When the civil war broke out between Cæsar and Pompey, it was expected that Brutus would attach himself to the former. Pompey, who had put his father to death, he had no reason to love. But if he was unscrupulous in some things, in politics he had principles which he would not abandon, the strongest of these, perhaps, being that the side of which Cato approved was the side of the right. Pompey received his new adherent with astonishment and delight, rising from his chair to greet him. He spent most of his time in camp in study, being engrossed on the very eve of the battle in making an epitome of Polybius, the Greek historian of the Second Punic War. He passed through the disastrous day of Pharsalia unhurt, Cæsar having given special orders that his life was to be spared. After the battle, the conqueror not only pardoned him but treated him with the greatest kindness, a kindness for which, for a time at least, he seems not to have been ungrateful. But there were influences at work which he could not resist. There was his friendship with Cassius, who had a passionate hatred against usurpers, the remembrance of how Cato had died sooner then submit himself to Cæsar, and, not least, the association of his name, which he was not permitted to forget. The statue of the old patriot who had driven out the Tarquins was covered with such inscriptions as, "Brutus, would thou wert alive!" and Brutus' own chair of office—he was prætor at the time—was found covered with papers on which were scribbled, "Brutus, thou sleepest," or, "A true Brutus art thou," and the like. How he slew Cæsar I have told already; how he killed himself in despair after the second battle of Philippi may be read elsewhere.

Porcia, the daughter of Cato, was left a widow in 48 B.C., and married three years afterwards her cousin Brutus, who divorced his first wife Claudia in order to marry her. She inherited both the literary tastes and the opinions of her father, and she thought herself aggrieved when her husband seemed unwilling to confide his plans to her. Plutarch thus tells her story, his authority seeming to be a little biography which one of her sons by her first husband afterwards wrote of his stepfather. "She wounded herself in the thigh with a knife such as barbers use for cutting the nails. The wound was deep, the loss of blood great, and the pain and fever that followed acute. Her husband was in the greatest distress, when his wife thus addressed him: 'Brutus, it was a daughter of Cato who became your wife, not merely to share your bed and board, but to be the partner of your adversity and your prosperity. You  give me no cause to complain, but what proof can I give you of my affection if I may not bear with you your secret troubles. Women, I know, are weak creatures, ill fitted to keep secrets. Yet a good training and honest company may do much, and this, as Cato's daughter and wife to Brutus, I have had.' She then showed him the wound, and told him that she had inflicted it upon herself to prove her courage and constancy." For all this resolution she had something of a woman's weakness. When her husband had left the house on the day fixed for the assassination, she could not conceal her agitation. She eagerly enquired of all who entered how Brutus fared, and at last fainted in the hall of her house. In the midst of the business of the senate-house Brutus heard that his wife was dying.
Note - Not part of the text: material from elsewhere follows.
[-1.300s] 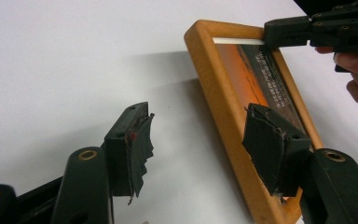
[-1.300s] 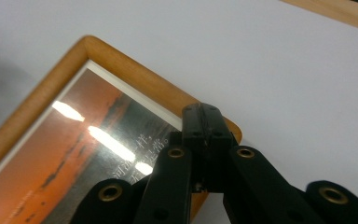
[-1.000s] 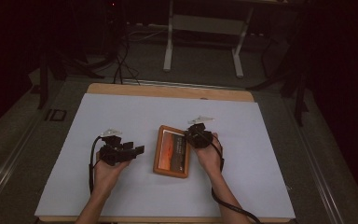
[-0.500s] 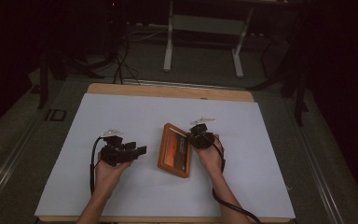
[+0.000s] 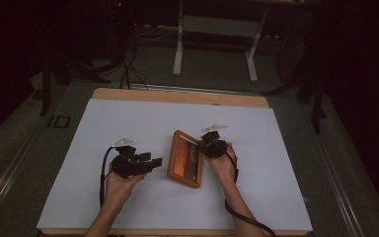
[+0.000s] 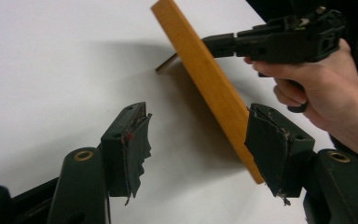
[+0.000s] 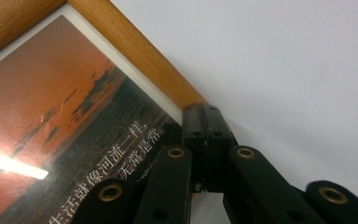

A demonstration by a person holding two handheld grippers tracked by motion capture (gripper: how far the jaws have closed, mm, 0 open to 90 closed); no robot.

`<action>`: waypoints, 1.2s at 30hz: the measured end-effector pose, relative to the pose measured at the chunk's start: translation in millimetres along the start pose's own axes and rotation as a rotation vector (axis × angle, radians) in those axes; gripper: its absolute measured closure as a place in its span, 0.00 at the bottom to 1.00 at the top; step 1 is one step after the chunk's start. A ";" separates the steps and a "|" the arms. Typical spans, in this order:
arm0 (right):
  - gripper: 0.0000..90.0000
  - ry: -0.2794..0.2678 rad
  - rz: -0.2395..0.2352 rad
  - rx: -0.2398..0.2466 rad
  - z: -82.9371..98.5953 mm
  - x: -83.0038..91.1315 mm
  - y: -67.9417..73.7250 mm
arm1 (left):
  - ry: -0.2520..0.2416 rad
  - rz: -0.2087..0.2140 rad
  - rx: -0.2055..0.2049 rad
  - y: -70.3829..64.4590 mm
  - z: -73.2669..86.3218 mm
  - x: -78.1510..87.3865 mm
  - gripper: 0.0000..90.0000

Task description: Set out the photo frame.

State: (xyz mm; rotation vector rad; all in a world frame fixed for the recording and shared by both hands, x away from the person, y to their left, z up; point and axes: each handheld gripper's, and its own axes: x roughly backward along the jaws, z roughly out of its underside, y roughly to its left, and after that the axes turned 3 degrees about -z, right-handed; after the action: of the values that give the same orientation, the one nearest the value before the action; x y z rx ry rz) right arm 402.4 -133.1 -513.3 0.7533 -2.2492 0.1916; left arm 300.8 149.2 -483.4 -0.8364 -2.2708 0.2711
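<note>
A wooden picture frame (image 5: 185,159) with an orange sunset print stands tilted on the white table, its right edge raised. My right gripper (image 5: 202,146) is shut on that raised edge; in the right gripper view the jaws (image 7: 207,122) pinch the wooden border (image 7: 135,51) beside the print (image 7: 51,126). My left gripper (image 5: 157,161) is open just left of the frame. In the left gripper view its jaws (image 6: 198,140) gape, with the frame's lower edge (image 6: 209,79) touching or nearly touching the right-hand pad (image 6: 270,144). The right gripper (image 6: 212,42) and its hand (image 6: 317,88) show behind.
A white sheet (image 5: 128,123) covers the wooden table (image 5: 177,96). A thin prop (image 6: 167,63) sticks out behind the frame. Beyond the table's far edge are a metal stand (image 5: 214,29) and floor cables (image 5: 128,69).
The right gripper has raised the frame's right edge, so the frame went from lying nearly flat to steeply tilted. The left gripper has edged right toward it.
</note>
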 end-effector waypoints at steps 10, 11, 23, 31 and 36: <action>1.00 -0.008 -0.003 -0.001 0.7 -0.1 -0.6 | 0.021 0.039 -0.016 -15.4 2.5 -6.8 0.41; 1.00 -0.007 -0.003 0.000 0.7 -0.1 -0.7 | 0.026 0.043 -0.018 -16.7 2.7 -7.8 0.41; 1.00 -0.004 -0.005 -0.001 0.3 -0.1 -0.9 | 0.064 0.057 -0.014 -29.6 9.4 -25.7 0.32; 1.00 -0.006 -0.007 0.000 0.3 -0.2 -1.3 | 0.096 0.072 -0.028 -36.8 14.7 -41.8 0.30; 1.00 -0.009 -0.007 -0.002 0.6 -0.3 -1.4 | 0.108 0.067 -0.026 -38.1 18.3 -49.7 0.35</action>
State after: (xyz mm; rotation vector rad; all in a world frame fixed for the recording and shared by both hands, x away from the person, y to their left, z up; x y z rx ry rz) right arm 402.9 -134.3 -514.0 0.7623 -2.2542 0.1829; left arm 297.2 89.0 -508.3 -0.9194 -2.1533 0.2221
Porcia was not with her husband during the campaigns that ended at Philippi, but remained in Rome. She is said to have killed herself by swallowing the live coals from a brazier, when her friends kept from her all the means of self-destruction. This story is scarcely credible; possibly it means that she suffocated herself with the fumes of charcoal. That she should commit suicide suited all the traditions of her life.